Why Are Oil Prices So High? Gold Solves the Riddle


from Seeking Alpha:


As the price of a barrel of crude oil continues to rise past $140 a barrel, one begins to wonder, is the price of oil primarily rising due to the strong global demand for oil, or due to the U.S. dollar [USD] falling so much in value?

One way to solve this riddle is to travel back in time to the 20th Century when after World War II the USD was considered 'as good as gold' because the exchange rate between the USD and gold was fixed by U.S. federal law at 1 USD = 1/35th of an ounce of gold; that is, until President Richard M. Nixon shocked the world by unexpectedly yanking the USD off the gold standard on August 15, 1971. Or, travel even further back to a time centuries ago when men and women the world over used gold as a medium of exchange, a store of value, and a unit of account. Back then, prices of almost all goods and services were quoted in units of gold. Looking at the price of oil from this historical perspective, a new question arises: Would the price of crude oil be rising so much if the world were paying for a barrel of oil with ounces of gold instead of the currently 'goldless' USD?

Thankfully, we can use readily available historical data on gold, oil, and the U.S. dollar to answer that question. The key is to transform the data -- and our thinking -- such that a single ounce of gold becomes the currency (or, unit of exchange) that anyone could use to buy and sell a barrel of crude oil or to buy and sell the currently 'goldless' U.S. dollar. Applying this data transformation and then using 1991 as a normalized index point (January 1, 1991 = 100) for both oil and the USD, the logarithmic graph below uncovers a hidden truth: starting in late 2001 (around the time of the September 11 terrorist attacks on the U.S.) through today, anyone could use a single ounce of gold to buy an ever-increasing number of U.S. dollars (the red line), or anyone could use a single ounce of gold to buy an ever-decreasing number of barrels of crude oil (the blue line).

Normalized Index for Gold Ounce Price of Barrels of Oil and U.S. Dollars (January 1, 1991 = 100)

Graph © 2008 by Prof. Werner Antweiler, University of British Columbia, Vancouver BC, Canada. Used with permission. Time period shown in diagram: 1/Jan/1991 - 14/Jul/2008.

Looking at the graph another way, the red line reveals that an American today is having to spend almost 2.7 times the number of U.S. dollars he had to spend back in 1991 to buy a single ounce of gold (July 14, 2008 = 268).
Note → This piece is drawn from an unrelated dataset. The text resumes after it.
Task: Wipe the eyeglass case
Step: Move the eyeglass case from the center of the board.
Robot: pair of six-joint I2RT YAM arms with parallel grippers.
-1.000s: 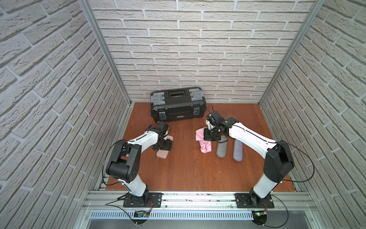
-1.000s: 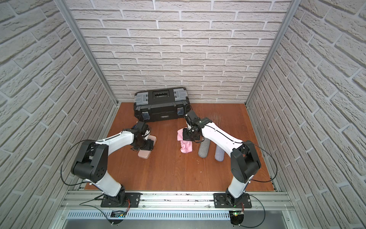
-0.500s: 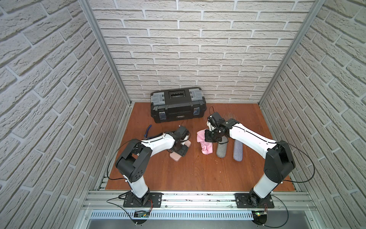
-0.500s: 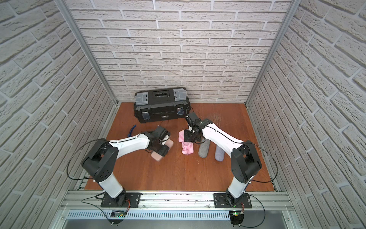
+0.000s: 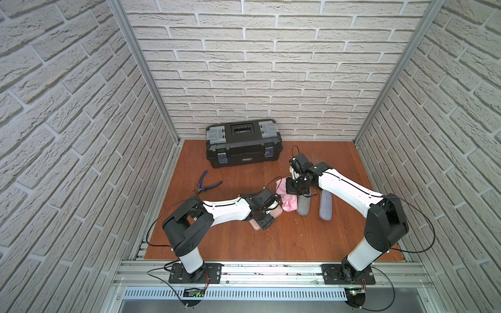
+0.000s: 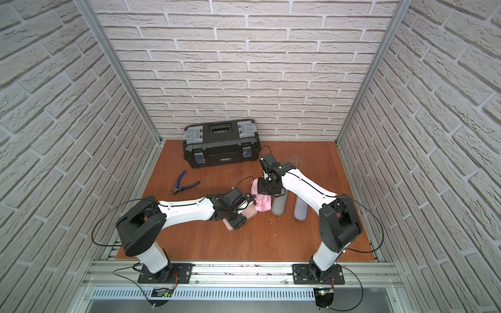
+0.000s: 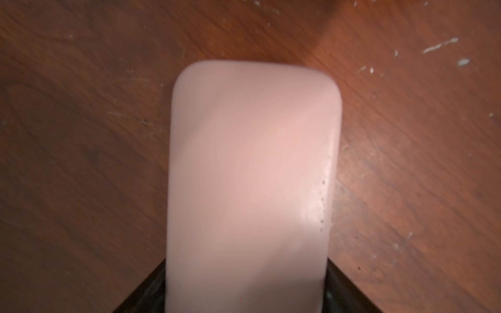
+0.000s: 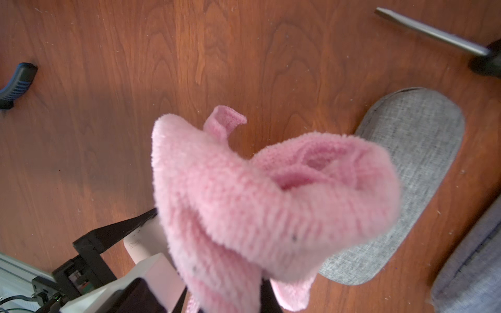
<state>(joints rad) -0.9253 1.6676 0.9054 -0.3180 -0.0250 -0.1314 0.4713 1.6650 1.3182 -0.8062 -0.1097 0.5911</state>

This is confirmed by comparing the USD prices of one ounce of gold in 1991 and today: $362 and $971, respectively.

Similarly, the blue line reveals that anyone today using an ounce of gold as currency can only buy 40% as much crude oil per ounce of gold as he could in 1991 (July 14, 2008 = 40). In other words, anyone must now use 2.5 times as much gold as he could in 1991 to buy one barrel of oil. This is confirmed by comparing the gold ounce prices of one barrel of oil in 1991 and today: 0.06 ounces of gold per barrel and 0.15 ounces of gold per barrel, respectively.

So, a barrel of oil has increased in price by 150% in terms of gold ounces since 1991 and, at the same time, an ounce of gold has increased in price by 168% in terms of 'goldless' U.S. dollars. Thus, gold solves the riddle: the price of crude oil is high and rising primarily due to the 'goldless' USD losing its purchasing power, and secondarily due to the strong global demand for oil. That is why the same single barrel of oil that cost only $23 in January 1991 costs over $140 in July 2008.

In short, as the U.S. dollar in his pocket becomes increasingly worthless, the average American is being forced to cough up more 'goldless' U.S. dollars to convince a seller of a barrel of oil to make a fair trade. Who can blame the oil seller if she believes "fair" requires ever more increasingly worthless U.S. dollars to complete the sale of an increasingly demanded barrel of oil?